The new stimulus package signals a strong commitment by Chinese policymakers to stabilize the world’s second-largest economy and equity market, and includes monetary stimulus, a mortgage-rate cut for existing home loans and creation of new monetary-policy tools to support the stock market.[2] The announcement was followed by an early Politburo meeting on Sept. 26, which emphasized stabilizing the property market and reviving the economy.
In light of these recent developments, investors may wish to consider adjusting their allocations to adapt to the new environment, while balancing the potential risks of the market’s overreaction.
Most market leaders, on- and offshore, aligned with stimulus
An analysis of the Global Industry Classification Standard (GICS®)[3] industry groups shows that select consumer-staples, financial-services, real-estate, semiconductor and software industries have been the strongest performers in the MSCI China Index following the announcement. More-defensive industries, such as telecom services, banks, energy and utilities have been the biggest underperformers.
Within China A shares, select consumer-staples, financial-services and semiconductor industries have posted the best performance, while utilities, energy and banks have underperformed the most. The leading industries in both on- and offshore markets were generally aligned with the areas highlighted in the stimulus policies or were beneficiaries of significant improvement in market liquidity and investor confidence, such as the semiconductor and software industries.
Industry-group winners and losers vs. market since stimulus
High-volatility and liquid stocks led across China markets, while momentum lagged
To help investors understand the mechanisms behind the market reaction, we compared the performance of style factors over the five trading days ending Sept. 30 against their long-term trends. To some extent, factors’ behavior echoed that of the industry groups.
Although factor behaviors have historically been different for on- and offshore markets, our analysis shows that the recent sudden reversal in market liquidity and sentiment boosted the performance of higher-volatility and more-liquid stocks in both markets. In addition, the short-term performance of some factors, especially momentum, deviated substantially from their long-term averages.
For offshore listed Chinese and Hong Kong SAR equities, the beta, short-term reversal and liquidity factors had the strongest positive returns, with beta and liquidity recording 3.8 and 4.1 percentage-point premiums, respectively, compared to their long-term annual returns.[4] In contrast, momentum’s return was strongly negative, whereas its long-term annualized return had been notably positive. This suggests that offshore Chinese equities with higher volatility and liquidity have benefited the most from the near-term shift in market liquidity and sentiment. Consistent with this, liquidity, residual-volatility and momentum factors demonstrated meaningful reversals to their long-term return behaviors.

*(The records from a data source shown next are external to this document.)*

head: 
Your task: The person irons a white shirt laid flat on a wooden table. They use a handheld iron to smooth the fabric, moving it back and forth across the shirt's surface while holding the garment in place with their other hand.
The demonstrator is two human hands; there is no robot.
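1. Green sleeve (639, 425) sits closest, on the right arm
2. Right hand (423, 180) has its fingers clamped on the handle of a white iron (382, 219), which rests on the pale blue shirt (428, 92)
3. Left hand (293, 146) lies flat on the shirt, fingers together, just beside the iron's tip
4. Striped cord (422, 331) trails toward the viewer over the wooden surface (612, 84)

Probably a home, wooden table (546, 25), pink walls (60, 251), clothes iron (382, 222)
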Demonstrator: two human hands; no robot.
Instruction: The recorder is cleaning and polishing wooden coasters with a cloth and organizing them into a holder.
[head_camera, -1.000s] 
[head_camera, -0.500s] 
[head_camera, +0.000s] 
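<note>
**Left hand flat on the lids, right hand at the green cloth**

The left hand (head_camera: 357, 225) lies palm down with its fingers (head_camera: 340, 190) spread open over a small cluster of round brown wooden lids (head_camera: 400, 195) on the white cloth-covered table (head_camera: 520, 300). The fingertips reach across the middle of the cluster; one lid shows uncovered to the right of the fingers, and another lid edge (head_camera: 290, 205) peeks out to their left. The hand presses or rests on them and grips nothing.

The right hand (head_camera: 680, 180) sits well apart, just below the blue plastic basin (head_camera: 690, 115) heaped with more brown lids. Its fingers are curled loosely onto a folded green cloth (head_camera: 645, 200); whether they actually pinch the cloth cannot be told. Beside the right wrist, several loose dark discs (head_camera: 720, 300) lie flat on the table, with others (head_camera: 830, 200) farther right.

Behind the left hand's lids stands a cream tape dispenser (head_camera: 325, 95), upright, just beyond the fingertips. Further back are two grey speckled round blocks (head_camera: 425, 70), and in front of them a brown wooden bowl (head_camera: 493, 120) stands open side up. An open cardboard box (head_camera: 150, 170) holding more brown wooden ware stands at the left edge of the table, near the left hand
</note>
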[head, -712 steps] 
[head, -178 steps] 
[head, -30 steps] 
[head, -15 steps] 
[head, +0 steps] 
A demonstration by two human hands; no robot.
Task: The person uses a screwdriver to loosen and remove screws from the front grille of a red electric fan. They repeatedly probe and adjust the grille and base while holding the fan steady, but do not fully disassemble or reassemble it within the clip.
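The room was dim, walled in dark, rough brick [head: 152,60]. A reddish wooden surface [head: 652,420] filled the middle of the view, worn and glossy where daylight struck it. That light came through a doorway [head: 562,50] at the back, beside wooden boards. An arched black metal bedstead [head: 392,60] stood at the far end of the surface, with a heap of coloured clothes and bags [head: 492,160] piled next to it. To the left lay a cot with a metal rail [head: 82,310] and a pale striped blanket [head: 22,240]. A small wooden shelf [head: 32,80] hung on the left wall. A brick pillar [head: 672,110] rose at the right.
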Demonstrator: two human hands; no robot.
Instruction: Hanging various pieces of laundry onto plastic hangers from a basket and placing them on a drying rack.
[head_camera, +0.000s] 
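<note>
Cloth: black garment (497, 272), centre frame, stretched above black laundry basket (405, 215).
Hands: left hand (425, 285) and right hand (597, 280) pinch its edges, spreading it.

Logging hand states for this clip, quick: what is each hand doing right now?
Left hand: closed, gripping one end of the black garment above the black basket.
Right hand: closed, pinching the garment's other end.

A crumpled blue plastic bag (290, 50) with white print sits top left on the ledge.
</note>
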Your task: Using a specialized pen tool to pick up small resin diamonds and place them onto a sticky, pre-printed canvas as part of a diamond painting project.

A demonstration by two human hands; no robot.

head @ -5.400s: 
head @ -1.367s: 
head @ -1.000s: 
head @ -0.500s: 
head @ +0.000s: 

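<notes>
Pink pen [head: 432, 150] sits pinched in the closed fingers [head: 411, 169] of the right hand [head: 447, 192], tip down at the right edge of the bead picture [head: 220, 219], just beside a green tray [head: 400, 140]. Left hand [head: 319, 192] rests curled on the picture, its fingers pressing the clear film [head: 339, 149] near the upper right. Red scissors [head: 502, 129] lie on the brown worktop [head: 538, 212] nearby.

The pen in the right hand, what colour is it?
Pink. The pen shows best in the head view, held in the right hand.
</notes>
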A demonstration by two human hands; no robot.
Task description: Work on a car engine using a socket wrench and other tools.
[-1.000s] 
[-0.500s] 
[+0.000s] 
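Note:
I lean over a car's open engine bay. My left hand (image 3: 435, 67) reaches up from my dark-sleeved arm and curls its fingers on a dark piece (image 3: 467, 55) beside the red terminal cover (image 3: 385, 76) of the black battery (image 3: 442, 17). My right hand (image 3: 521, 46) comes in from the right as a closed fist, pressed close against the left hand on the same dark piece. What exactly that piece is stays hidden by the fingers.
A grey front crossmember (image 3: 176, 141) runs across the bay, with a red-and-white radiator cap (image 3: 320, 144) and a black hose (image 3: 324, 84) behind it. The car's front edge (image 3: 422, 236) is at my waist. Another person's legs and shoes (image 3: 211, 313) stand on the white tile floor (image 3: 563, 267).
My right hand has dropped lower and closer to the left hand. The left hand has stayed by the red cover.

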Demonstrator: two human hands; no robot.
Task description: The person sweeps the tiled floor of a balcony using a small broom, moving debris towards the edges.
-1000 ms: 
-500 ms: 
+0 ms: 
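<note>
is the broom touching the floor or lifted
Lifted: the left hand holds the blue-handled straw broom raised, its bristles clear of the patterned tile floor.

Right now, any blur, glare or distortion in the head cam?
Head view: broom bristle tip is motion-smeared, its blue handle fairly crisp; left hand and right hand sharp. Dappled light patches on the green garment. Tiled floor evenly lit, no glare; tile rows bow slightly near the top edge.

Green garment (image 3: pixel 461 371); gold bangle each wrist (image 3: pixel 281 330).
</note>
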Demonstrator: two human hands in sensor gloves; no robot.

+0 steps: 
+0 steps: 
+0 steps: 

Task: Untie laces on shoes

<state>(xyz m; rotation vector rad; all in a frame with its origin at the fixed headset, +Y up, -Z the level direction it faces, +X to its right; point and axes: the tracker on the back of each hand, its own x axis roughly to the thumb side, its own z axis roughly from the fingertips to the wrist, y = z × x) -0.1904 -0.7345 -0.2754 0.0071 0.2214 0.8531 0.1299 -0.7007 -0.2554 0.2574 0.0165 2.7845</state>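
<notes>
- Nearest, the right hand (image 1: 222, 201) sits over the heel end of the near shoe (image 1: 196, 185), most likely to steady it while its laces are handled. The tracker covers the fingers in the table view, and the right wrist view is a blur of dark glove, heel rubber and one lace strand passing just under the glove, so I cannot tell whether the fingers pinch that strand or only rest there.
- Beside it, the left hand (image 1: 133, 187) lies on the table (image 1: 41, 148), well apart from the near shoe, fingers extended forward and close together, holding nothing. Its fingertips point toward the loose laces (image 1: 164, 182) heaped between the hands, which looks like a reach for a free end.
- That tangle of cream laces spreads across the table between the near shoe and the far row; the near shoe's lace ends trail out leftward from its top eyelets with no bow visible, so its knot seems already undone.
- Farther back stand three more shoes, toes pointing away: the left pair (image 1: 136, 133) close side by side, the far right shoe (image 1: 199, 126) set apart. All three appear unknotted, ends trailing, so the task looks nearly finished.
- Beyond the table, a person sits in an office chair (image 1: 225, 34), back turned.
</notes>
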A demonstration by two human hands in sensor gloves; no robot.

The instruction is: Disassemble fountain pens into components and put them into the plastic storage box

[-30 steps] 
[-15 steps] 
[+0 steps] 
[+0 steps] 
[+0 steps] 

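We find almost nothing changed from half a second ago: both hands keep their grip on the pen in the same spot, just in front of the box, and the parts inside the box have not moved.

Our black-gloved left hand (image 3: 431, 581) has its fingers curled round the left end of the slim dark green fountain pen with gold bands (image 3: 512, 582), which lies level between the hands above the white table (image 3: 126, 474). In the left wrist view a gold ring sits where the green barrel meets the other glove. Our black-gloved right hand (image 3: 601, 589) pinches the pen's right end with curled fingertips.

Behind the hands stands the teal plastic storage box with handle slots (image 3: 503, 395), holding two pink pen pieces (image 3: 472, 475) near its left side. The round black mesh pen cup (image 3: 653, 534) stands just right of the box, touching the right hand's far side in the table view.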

China’s offshore and Hong Kong markets
Panel A. Short-term performance vs. long-term annualized return
Panel B. Deviation of factor performance from long-term average
For China A shares, beta, size and residual-volatility factors posted the strongest positive returns, while momentum posted large negative returns from Sept. 24 to Sept. 30.[5] These findings suggest that in the onshore equity market, higher-volatility and larger stocks benefited the most from the sudden injection of market liquidity. The size, liquidity, momentum, mid-capitalization and residual-volatility factors demonstrated meaningful reversals to their long-term return behaviors.
China A shares market
Panel A. Short-term performance vs. long-term annualized return
Panel B. Deviation of factor performance from long-term average
Longer-term market impact will hinge on policies’ effectiveness
Past policy changes have significantly impacted Chinese equity portfolios through direct and indirect transmission channels. The long-term effectiveness of these new measures will depend on their implementation details and the reactions of market participants over the coming months. Although the new stimulus package was generally welcomed by the stock market, investors in Chinese equities will need to monitor the measures’ progress and effectiveness in revitalizing the economy, especially the private sector, given the complex macroeconomic and political environment.[6]